As of March 31, 2026, we had no outstanding borrowings and $1.9 million in outstanding letters of credit, resulting in remaining availability of $148.1 million.
Under the terms of the Credit Facility, we may elect to borrow at a variable interest rate based on either the Term SOFR rate or an alternate base rate plus, in each case, a per annum applicable margin. The applicable margin will range from 1.75% to 2.25% for Term SOFR loans and 0.75% to 1.25% for alternate base rate loans, based on the consolidated leverage ratio (as defined in the Credit Facility) as of the last day of the most recent fiscal quarter. We are also required to pay a commitment fee on the unused portion of the Credit Facility ranging from 0.25% to 0.35% per annum based on the consolidated leverage ratio.
As of March 31, 2026, the applicable margin for borrowings under the Credit Facility was 1.75% for Term SOFR loans and 0.75% for alternate base rate loans, and the applicable commitment fee was 0.25% per annum.
The Credit Facility requires compliance with a maximum consolidated leverage ratio and a minimum consolidated fixed charge coverage ratio, each as defined in the Credit Facility. In addition, at our option, we may choose to increase the maximum consolidated leverage ratio for a certain period following a significant acquisition, subject to certain limitations, as defined in the Credit Facility.
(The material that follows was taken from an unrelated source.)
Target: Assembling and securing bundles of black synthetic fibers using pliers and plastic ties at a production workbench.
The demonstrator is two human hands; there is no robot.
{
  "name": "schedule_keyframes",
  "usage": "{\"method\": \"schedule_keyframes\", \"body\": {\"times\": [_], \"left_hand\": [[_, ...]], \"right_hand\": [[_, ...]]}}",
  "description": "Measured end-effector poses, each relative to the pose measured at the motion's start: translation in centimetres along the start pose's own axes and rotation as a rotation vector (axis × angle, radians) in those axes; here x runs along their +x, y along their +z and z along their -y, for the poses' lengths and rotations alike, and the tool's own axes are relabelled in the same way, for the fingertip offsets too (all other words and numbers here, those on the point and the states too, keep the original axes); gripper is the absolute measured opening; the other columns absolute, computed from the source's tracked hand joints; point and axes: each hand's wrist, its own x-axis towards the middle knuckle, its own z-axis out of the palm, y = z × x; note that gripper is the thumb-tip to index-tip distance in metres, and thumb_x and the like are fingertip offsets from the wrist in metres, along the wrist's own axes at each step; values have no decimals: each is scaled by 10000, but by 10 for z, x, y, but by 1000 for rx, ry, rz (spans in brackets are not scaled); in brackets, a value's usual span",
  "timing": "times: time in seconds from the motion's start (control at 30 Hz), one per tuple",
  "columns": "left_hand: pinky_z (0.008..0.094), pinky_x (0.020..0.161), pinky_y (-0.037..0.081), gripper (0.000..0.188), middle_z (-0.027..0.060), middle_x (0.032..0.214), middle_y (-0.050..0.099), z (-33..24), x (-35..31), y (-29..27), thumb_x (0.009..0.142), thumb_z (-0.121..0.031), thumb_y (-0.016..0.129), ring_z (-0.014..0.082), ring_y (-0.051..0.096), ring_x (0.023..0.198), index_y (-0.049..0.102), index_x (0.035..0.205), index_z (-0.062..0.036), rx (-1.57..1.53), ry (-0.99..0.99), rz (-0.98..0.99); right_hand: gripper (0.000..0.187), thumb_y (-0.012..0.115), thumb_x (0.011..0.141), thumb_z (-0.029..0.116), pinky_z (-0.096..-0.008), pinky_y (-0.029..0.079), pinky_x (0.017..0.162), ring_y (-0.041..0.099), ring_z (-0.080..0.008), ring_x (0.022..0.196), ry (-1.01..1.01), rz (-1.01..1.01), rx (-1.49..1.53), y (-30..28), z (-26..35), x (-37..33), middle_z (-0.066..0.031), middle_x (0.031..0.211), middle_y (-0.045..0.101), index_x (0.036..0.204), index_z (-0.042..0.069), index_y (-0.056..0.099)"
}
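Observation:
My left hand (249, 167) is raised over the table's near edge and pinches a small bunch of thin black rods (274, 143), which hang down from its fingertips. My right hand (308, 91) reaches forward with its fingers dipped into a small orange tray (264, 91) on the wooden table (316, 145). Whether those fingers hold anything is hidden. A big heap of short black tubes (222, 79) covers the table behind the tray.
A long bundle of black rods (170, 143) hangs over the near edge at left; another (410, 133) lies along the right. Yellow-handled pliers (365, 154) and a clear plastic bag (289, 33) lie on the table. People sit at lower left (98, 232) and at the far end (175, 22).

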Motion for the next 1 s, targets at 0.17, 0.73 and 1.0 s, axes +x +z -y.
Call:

As of March 31, 2026, we were in compliance with required ratios.
The Credit Facility contains various customary representations, warranties and covenants that, among other things and subject to certain specified circumstances and exceptions, restrict or limit the ability of the Company and its subsidiaries to incur indebtedness (including guarantees), grant liens, make investments, pay dividends or distributions with respect to capital stock or make other restricted payments, make prepayments on other indebtedness, engage in mergers or other fundamental changes, dispose of property, or change the nature of their business.
The Credit Facility includes various events of default (subject to certain materiality thresholds and/or grace periods), including non-payment of principal, interest or fees, violation of covenants, inaccuracy of representations or warranties, cross-default to other material indebtedness, bankruptcy and insolvency events, invalidity or impairment of guarantees or security interests or invalidity of loan documents, certain ERISA events, unsatisfied or unstayed judgments and change of control.
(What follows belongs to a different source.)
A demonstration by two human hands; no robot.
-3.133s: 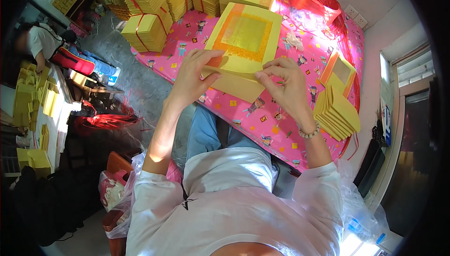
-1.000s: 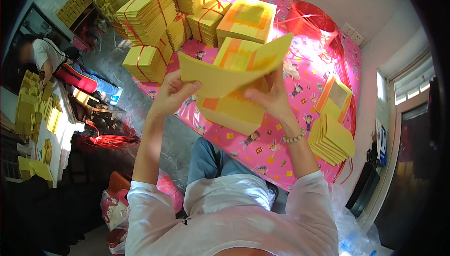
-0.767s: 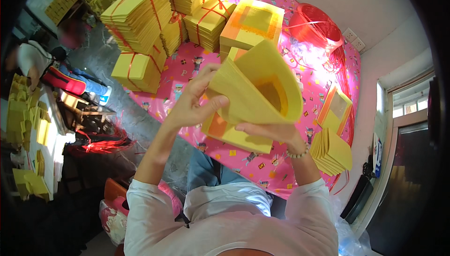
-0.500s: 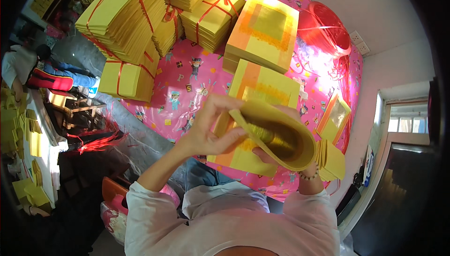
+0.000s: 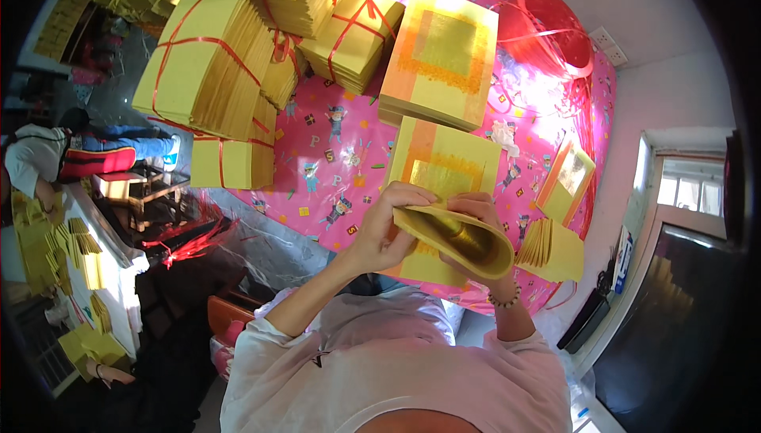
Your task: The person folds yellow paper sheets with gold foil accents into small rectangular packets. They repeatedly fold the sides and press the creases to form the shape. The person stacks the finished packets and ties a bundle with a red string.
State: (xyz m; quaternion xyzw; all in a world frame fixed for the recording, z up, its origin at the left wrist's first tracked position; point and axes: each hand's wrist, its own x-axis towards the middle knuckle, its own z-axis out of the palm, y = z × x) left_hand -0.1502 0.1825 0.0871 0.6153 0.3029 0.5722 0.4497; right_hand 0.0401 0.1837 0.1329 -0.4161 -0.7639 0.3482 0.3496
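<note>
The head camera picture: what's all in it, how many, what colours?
curled paper: one wad, yellow with gold inside, picture's middle
cloth: one, patterned pink, centre to right
paper stacks: two, yellow-orange-gold, cloth's middle
tied bundles: about five, yellow, cloth's left
ribbon roll: one, red, cloth's far right
tissue: one, white, right of stacks
framed paper: one visible, orange-yellow, cloth's right
fanned sheets: several, yellow, nearer than that
sockets: two, white, upper right
side table: one, white, left
strands: many, red, beside it
co-workers: two, one white-topped, one dark-sleeved, left
left hand: one, bare, paper's left
right hand: one, bare, bracelet, paper's right
</note>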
Other Financing Arrangements. We maintain finance leases primarily related to transportation equipment. During the first quarter of 2026, we entered into $0.5 million of new finance lease liabilities in exchange for leased assets.
In addition, at March 31, 2026, we had $6.7 million in outstanding letters of credit (inclusive of the amount outstanding under the Credit Facility as described above), performance bonds, and other guarantees.
Fair Value of Financial Instruments. Our financial instruments include cash and cash equivalents, receivables, payables, and debt. We believe the carrying values of these instruments approximated their fair values at March 31, 2026 and December 31, 2025.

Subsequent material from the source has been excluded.